━━ Supplied entries

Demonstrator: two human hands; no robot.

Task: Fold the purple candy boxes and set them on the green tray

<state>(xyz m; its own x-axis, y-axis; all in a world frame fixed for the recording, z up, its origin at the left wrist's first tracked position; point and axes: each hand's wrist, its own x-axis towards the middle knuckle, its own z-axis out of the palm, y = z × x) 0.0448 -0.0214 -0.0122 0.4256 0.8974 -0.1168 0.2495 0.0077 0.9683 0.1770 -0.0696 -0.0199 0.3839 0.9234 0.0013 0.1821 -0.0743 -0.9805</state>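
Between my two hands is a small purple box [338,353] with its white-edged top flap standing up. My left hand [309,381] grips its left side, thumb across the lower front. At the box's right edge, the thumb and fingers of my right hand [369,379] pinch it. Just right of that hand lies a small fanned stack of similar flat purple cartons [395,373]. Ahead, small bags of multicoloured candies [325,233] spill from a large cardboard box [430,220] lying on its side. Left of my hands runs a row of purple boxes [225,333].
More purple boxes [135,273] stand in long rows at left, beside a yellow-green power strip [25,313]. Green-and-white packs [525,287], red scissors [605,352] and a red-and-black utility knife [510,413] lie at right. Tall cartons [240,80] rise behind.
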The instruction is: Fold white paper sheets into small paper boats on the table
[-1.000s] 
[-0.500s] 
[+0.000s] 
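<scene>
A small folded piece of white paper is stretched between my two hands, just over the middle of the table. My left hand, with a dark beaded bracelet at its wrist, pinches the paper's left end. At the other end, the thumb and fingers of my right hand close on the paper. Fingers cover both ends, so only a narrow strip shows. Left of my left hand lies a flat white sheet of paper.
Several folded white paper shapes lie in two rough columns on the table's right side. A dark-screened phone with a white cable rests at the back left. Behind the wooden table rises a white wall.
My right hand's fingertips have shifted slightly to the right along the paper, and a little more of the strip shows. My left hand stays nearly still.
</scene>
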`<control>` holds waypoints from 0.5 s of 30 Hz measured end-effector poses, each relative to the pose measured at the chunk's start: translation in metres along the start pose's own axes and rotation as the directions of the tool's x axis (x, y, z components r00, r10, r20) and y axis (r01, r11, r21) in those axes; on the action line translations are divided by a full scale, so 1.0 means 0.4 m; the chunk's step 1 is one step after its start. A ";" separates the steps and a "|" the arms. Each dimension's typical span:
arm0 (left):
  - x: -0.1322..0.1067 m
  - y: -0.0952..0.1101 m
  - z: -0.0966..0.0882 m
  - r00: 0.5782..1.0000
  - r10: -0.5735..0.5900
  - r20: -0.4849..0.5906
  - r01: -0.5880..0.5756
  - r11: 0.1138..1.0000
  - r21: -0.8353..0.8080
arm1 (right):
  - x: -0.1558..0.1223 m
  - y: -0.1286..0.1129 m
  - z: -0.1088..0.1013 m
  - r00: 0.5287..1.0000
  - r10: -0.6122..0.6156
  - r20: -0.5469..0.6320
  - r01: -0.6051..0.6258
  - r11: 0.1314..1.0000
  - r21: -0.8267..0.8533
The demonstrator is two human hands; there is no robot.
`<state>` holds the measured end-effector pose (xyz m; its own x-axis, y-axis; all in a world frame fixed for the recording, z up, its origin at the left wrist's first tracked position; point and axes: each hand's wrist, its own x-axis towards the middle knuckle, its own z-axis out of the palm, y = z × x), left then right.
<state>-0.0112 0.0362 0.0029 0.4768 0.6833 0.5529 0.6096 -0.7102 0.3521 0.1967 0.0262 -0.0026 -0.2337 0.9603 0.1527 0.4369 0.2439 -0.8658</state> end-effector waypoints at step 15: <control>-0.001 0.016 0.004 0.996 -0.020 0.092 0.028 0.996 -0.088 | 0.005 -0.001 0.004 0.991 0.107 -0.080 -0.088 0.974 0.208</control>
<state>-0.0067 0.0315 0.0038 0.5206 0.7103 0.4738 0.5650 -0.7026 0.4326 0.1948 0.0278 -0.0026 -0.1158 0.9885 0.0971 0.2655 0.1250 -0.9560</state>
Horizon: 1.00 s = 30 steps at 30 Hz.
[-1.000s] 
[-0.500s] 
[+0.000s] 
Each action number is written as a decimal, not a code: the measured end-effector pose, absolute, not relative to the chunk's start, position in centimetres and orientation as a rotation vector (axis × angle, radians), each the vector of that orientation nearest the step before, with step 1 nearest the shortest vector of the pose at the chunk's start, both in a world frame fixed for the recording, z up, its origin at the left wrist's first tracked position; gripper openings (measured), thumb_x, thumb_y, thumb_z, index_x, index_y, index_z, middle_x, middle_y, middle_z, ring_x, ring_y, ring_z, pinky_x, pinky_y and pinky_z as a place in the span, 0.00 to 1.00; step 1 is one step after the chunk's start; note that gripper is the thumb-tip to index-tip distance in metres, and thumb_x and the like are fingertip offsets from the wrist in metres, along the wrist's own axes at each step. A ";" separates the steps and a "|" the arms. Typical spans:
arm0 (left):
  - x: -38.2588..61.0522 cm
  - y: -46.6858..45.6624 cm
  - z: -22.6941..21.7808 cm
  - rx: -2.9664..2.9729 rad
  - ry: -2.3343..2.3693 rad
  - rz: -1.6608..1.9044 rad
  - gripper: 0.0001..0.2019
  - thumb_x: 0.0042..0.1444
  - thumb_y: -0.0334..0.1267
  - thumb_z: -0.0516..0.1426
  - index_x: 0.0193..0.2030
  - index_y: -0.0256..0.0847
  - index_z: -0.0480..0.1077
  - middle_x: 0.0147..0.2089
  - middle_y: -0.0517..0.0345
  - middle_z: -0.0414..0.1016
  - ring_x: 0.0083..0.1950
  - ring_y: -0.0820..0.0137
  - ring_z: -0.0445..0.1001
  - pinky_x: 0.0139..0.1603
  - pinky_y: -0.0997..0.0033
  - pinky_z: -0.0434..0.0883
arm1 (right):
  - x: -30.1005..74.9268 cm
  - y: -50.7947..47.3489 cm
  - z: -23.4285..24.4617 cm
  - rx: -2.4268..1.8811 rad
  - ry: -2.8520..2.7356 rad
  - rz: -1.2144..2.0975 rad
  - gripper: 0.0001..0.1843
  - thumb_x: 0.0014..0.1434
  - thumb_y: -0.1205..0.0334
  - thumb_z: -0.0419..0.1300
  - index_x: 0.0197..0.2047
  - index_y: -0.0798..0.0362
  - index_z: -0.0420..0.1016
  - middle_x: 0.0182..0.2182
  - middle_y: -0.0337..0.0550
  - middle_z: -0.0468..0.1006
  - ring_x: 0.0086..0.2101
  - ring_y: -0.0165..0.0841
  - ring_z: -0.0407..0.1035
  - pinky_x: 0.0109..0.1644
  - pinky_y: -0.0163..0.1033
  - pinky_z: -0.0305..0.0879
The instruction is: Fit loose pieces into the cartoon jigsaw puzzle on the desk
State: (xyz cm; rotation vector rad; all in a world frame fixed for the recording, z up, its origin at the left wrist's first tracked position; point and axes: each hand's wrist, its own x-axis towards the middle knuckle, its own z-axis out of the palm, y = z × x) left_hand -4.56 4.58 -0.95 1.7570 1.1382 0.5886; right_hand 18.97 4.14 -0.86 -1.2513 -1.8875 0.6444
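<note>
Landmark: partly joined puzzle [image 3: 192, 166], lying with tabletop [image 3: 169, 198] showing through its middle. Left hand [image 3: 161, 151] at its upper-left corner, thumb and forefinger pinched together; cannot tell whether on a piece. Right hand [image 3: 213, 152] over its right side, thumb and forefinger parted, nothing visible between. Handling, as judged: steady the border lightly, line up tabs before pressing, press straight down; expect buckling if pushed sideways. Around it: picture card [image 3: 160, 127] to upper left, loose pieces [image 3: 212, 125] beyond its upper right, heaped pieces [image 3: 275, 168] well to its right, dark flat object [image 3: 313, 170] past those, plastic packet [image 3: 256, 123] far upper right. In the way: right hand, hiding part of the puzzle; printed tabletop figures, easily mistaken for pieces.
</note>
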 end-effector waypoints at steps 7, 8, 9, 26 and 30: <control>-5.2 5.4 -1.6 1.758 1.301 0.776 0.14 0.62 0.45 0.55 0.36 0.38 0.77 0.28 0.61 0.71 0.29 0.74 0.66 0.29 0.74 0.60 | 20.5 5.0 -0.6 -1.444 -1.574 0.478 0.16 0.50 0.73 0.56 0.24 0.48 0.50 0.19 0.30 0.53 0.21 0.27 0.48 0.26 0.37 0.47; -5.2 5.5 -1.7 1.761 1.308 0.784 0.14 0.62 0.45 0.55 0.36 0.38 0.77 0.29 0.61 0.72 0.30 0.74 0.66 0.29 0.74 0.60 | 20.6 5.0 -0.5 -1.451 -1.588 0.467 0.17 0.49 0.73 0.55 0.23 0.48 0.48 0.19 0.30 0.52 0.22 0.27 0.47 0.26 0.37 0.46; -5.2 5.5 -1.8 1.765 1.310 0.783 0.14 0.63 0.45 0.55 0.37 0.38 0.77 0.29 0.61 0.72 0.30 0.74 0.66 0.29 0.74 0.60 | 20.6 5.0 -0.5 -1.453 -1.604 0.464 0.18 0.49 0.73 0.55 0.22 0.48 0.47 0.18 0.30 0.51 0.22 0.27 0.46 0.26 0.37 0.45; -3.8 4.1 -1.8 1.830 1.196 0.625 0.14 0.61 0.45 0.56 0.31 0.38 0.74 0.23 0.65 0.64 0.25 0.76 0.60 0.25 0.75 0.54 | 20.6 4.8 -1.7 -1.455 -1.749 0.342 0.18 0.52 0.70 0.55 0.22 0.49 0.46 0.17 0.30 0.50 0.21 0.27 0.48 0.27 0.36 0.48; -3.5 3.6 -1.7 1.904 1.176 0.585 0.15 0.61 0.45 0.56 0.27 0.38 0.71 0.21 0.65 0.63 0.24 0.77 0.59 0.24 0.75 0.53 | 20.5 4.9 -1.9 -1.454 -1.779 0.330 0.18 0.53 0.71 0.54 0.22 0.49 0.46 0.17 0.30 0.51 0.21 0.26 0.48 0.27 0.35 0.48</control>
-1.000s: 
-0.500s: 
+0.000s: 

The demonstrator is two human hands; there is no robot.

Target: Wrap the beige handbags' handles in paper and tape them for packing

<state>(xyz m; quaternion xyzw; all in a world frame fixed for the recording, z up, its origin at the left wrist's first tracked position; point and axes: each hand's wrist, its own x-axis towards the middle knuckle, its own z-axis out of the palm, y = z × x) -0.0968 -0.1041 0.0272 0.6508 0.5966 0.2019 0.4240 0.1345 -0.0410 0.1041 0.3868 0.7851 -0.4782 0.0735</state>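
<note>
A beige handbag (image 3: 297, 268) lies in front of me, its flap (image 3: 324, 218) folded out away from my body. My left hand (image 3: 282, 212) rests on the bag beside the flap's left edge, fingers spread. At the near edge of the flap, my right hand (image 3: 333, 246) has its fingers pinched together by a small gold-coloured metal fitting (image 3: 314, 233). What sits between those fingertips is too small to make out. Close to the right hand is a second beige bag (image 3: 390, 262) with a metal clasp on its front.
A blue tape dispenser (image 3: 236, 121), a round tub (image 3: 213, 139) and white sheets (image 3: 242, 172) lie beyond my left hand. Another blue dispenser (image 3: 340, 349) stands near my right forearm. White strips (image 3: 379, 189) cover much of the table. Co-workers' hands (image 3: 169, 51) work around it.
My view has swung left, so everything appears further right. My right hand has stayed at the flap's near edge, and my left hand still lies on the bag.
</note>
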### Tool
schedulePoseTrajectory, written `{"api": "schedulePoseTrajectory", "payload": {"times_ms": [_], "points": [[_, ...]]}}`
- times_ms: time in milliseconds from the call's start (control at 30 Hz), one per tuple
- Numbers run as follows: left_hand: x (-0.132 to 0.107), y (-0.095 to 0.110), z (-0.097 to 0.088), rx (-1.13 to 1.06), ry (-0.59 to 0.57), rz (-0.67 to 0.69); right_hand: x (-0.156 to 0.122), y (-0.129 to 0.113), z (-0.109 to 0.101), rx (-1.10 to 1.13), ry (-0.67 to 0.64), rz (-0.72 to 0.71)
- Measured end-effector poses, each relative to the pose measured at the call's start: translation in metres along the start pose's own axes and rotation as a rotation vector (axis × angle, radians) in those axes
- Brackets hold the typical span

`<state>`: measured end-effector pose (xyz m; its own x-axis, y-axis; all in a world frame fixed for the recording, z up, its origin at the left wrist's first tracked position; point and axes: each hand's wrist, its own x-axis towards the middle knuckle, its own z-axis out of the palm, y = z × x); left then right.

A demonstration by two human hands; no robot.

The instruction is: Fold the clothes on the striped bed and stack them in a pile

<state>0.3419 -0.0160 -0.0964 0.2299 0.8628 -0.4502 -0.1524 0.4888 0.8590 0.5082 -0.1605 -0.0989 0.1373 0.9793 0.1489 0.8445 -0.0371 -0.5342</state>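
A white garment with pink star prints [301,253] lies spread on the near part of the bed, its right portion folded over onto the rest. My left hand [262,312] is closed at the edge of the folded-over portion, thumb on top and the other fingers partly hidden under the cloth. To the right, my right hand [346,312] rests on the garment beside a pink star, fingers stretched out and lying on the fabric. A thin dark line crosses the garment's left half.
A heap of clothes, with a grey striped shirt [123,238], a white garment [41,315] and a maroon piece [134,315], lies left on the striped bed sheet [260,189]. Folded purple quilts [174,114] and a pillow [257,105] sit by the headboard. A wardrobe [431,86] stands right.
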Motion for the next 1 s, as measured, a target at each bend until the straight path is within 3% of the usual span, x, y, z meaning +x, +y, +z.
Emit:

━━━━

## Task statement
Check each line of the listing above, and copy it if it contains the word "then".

## Solution to the exercise
`<state>` holds the measured end-effector pose (xyz m; its own x-axis, y-axis; all in a world frame fixed for the recording, z up, its origin at the left wrist's first tracked position; point and axes: each hand's wrist, its own x-axis towards the middle knuckle, its own z-axis out of the palm, y = z × x), left then right.
`<state>`: measured end-effector pose (xyz m; its own x-axis, y-axis; all in a world frame fixed for the recording, z up, its origin at the left wrist's first tracked position; point and axes: each hand's wrist, its own x-axis towards the middle knuckle, its own z-axis out of the palm, y = z × x); left then right.

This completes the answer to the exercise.